Gejayan Kembali Memanggil Rakyat Turun ke Jalan

| 23 Sep 2019 15:35
Gejayan Kembali Memanggil Rakyat Turun ke Jalan
Ilustrasi (Foto: Istimewa)
Jakarta, era.id - "Gejayan di tahun 1998 menjadi saksi perlawanan terhadap rezim yang represif. Gejayan kini kembali memanggil jiwa-jiwa yang resah karena kebebasan dan kesejahteraan yang terancam oleh pemerintah."

Kalimat di atas merupakan satu dari banyak seruan aksi yang bertebaran di media sosial hari ini. Ajakan turun ke jalan untuk seluruh mahasiswa dan elemen masyarakat itu dibungkus lewat tagar #GejayanMemanggil yang sempat menjadi trending topic di Twitter pada Senin pagi (23/9/2019).

"Kosongkan kelas-kelas, turun ke jalan. Kita ketemu di Gejayan," demikian bunyi salah satu poster aksi seruan Gejayan Memanggil. 

Baca Juga : Aksi #GejayanMemanggil Tak Direstui Sejumlah Rektor

"KPK dilemahkan, hutan dibakar, papua ditindas, tanah untuk pemodal, petani digusur, buruh diperas, privasi terancam, demokrasi dikebiri. Rakyat bergerak!" menguntip kalimat lain dalam poster. 

 

Aksi tersebut merupakan pernyataan sikap untuk memprotes dan menentang sikap pemerintah terkait UU KPK, RKUHP, RUU Pertahanan, RUU PKS, RUU Ketenagakerjaan, dan RUU Permasyarakatan. Yang tak kalah penting, mereka juga menyoroti isu lingkungan seperti pembakaran hutan, serta tindakan rasialisme dan kriminalisasi Papua.

Dalam aksi yang diselenggarakan hari ini, demonstran juga akan melayangkan mosi tidak percaya kepada DRR RI. Titik kumpul aksi ini berada di Pertigaan Colombo, Gejayan, Yogyakarta.

Sementara itu, massa disebutkan akan melakukan long march yang dimulai dari tiga titik kumpul, yakni Gerbang Utama Kampus Sanata Dharma, Pertigaan Revolusi UIN Sunan Kalijaga, dan Bunderan Universitas Gadjah Mada.

 

Tragedi bentrokan Gejayan 1998

Aksi yang berlangsung hari ini sejatinya mencoba mengambil tema serupa dari demonstrasi yang terjadi di Gejayan 21 tahun silam. Kala itu, mahasiswa dan elemen masyarakat menuntut Presiden Soeharto turun dari jabatannya.

Kondisi perekonomian dan keamanan di Indonesia yang semakin memburuk membuat mahasiswa melakukan aksi di luar kampus dan juga meluas hingga ke seluruh wilayah Indonesia.
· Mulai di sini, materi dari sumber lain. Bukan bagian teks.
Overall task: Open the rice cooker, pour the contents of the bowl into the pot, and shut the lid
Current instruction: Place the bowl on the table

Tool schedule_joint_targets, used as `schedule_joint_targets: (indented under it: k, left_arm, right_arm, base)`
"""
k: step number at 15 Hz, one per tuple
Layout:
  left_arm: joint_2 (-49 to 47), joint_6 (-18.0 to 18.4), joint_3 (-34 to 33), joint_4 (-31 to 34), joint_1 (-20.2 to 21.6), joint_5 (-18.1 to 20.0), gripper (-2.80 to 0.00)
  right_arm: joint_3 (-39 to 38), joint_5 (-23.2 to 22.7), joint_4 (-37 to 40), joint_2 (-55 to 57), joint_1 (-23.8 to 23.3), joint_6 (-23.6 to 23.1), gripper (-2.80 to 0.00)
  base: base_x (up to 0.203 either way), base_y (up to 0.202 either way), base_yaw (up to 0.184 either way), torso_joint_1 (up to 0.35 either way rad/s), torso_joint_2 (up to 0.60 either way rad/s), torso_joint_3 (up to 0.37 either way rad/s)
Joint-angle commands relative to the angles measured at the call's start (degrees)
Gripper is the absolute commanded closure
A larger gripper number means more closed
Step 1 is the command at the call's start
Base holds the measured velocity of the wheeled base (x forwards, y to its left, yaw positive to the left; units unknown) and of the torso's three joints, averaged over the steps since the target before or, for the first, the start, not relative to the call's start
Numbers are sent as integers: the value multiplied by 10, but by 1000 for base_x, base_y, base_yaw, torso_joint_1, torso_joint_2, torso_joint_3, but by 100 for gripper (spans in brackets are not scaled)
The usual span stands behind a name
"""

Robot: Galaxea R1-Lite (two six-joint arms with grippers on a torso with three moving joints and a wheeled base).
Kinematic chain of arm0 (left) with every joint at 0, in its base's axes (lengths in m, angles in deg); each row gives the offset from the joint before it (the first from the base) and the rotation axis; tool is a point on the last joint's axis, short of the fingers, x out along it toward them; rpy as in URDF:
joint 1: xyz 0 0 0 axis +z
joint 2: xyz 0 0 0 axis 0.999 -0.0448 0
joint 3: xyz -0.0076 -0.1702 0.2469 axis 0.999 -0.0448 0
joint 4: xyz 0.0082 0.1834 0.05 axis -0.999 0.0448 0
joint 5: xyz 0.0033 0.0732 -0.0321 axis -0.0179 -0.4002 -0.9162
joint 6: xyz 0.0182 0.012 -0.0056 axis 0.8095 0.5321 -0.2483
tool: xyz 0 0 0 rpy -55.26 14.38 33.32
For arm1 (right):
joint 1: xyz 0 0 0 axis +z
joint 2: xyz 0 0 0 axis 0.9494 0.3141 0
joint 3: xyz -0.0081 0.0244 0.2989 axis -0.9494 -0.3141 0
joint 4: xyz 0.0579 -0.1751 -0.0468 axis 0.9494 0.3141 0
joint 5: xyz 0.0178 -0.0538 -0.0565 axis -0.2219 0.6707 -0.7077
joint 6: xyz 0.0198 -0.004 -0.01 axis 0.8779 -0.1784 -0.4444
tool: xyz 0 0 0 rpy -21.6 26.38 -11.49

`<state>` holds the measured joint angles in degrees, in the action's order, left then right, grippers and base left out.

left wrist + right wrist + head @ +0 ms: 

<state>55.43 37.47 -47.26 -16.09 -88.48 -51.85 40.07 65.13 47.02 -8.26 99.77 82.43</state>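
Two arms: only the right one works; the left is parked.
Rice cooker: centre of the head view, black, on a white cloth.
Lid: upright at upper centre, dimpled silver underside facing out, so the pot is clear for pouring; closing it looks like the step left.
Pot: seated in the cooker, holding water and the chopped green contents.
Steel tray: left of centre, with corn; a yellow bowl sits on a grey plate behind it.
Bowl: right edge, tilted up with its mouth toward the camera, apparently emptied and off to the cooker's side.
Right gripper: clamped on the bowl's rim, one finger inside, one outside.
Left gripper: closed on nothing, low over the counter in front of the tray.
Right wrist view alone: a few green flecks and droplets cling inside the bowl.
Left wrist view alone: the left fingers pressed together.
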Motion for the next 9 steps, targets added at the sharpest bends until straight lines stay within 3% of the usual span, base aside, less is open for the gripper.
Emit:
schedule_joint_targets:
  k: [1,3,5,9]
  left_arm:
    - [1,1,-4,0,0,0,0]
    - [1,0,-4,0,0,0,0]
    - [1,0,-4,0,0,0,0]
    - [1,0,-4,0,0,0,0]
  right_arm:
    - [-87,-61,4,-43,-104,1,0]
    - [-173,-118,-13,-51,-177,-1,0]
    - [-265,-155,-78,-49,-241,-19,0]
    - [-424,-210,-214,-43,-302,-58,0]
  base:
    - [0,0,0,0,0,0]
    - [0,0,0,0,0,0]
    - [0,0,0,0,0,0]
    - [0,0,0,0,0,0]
Salah satunya di Gejayan, Yogyakarta. 

Ribuan mahasiswa dari Universitas Sanata Dharma, IKIP Yogyakarta, IAIN Sunan Kalijaga, Universitas Gadjah Mada, Univrsitas Jana Badra, Universitas Muhammadiyah Yogyakarta, dan sejumlah perguruan tinggi lainnya berkumpul dan menduduki Jalan Gejayan pada 5 Mei 1998.
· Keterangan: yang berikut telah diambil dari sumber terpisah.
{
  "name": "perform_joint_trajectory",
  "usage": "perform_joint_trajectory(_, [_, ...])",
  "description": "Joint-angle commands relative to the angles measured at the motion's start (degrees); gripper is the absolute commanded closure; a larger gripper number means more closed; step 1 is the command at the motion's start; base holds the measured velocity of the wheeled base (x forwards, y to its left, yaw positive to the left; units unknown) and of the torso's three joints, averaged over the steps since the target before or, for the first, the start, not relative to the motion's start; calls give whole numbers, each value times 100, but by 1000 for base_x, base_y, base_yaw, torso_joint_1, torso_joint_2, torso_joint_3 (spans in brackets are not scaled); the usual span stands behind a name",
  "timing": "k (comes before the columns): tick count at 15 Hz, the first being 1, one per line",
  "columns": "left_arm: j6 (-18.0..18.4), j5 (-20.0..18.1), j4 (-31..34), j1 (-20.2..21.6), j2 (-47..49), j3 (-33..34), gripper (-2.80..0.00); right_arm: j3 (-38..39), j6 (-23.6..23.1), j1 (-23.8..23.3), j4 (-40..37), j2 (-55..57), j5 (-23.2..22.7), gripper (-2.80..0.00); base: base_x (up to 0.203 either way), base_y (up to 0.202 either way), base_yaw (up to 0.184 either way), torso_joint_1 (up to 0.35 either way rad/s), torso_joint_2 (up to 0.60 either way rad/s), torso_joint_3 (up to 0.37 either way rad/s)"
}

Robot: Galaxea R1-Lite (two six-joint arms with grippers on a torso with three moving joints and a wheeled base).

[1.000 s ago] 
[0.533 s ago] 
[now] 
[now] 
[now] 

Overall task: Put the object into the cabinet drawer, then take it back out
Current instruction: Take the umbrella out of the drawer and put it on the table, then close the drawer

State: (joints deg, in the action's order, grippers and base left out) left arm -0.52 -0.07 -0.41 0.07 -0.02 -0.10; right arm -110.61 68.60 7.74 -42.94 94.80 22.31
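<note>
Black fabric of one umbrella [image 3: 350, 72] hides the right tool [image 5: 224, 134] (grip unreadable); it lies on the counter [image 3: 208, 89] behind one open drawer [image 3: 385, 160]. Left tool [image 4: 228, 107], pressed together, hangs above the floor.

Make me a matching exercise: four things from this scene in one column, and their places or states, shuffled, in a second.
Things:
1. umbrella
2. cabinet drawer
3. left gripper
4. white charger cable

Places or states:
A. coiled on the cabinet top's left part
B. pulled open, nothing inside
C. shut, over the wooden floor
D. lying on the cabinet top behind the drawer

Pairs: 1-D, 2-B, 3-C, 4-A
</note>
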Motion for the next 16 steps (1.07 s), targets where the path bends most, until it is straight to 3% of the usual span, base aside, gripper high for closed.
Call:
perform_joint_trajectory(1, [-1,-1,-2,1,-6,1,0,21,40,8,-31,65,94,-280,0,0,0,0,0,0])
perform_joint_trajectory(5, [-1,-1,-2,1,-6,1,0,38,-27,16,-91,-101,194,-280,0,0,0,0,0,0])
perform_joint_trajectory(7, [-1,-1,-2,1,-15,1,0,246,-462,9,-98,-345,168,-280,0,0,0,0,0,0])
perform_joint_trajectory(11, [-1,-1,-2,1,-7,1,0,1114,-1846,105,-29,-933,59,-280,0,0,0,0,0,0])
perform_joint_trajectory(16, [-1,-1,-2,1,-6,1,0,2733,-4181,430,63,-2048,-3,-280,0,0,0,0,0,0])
Dalam buku Pahlawan Reformasi: Catatan Peristiwa 12 Mei 1998 karya A. Zamroni dan M. Andin, bentrokan bermula ketika ribuan mahasiswa bertahan di Jalan Gejayan sejak pukul 11.00 WIB hingga pukul 18.00 WIB, di mana panitia resmi menyatakan aksi berakhir pada pukul 17.30 WIB. Massa yang masih bertahan kemudian dibubarkan paksa oleh aparat dengan semprotan gas air mata.

Peserta aksi yang panik kemudian berhamburan. Tak sedikit juga dari mereka yang melemparkan batu ke arah petugas keamanan. Semakin malam kondisi di Gejayan semakin mencekam karena aparat terus menyisir para mahasiswa.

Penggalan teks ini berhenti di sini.